Count the lines below that include the word "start", then give that number and no other words.
-- DATA BELOW follows --
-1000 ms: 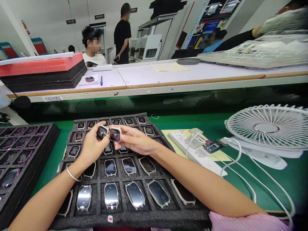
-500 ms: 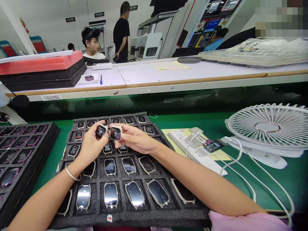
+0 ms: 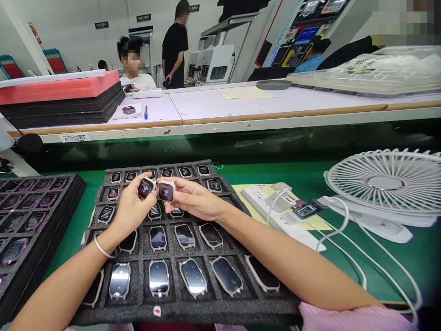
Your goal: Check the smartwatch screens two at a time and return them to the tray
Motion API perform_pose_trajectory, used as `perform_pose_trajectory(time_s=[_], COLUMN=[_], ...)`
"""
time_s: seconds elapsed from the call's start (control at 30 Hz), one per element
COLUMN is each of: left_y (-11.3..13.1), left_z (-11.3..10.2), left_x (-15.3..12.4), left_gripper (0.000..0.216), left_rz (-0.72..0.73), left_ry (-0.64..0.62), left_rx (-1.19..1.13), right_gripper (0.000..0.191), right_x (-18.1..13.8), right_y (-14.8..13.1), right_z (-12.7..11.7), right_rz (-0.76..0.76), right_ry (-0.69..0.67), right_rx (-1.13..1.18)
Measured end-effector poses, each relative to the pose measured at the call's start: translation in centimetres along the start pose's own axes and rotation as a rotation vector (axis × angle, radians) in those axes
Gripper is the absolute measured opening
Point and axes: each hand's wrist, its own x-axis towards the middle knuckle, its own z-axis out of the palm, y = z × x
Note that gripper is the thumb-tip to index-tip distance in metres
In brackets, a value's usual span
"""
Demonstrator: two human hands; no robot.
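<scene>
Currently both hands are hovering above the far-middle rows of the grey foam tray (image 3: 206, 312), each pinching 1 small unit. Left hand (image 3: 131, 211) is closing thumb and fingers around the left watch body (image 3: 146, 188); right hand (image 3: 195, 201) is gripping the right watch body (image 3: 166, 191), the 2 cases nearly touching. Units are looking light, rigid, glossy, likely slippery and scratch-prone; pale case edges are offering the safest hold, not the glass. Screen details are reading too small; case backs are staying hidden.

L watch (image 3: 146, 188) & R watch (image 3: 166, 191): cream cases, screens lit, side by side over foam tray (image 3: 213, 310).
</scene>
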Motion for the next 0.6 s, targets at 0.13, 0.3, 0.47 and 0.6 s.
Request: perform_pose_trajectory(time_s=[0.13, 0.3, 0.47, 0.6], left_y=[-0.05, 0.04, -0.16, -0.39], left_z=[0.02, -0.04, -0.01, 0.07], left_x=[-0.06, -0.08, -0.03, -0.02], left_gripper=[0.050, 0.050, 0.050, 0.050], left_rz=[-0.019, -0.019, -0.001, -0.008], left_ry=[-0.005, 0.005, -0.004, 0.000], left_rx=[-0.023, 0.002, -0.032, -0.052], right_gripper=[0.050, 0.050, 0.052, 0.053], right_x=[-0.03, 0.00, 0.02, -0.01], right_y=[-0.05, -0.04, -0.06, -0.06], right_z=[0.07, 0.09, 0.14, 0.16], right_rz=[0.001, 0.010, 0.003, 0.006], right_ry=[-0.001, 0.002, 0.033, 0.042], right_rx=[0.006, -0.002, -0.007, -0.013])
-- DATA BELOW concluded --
ANSWER BOX: 2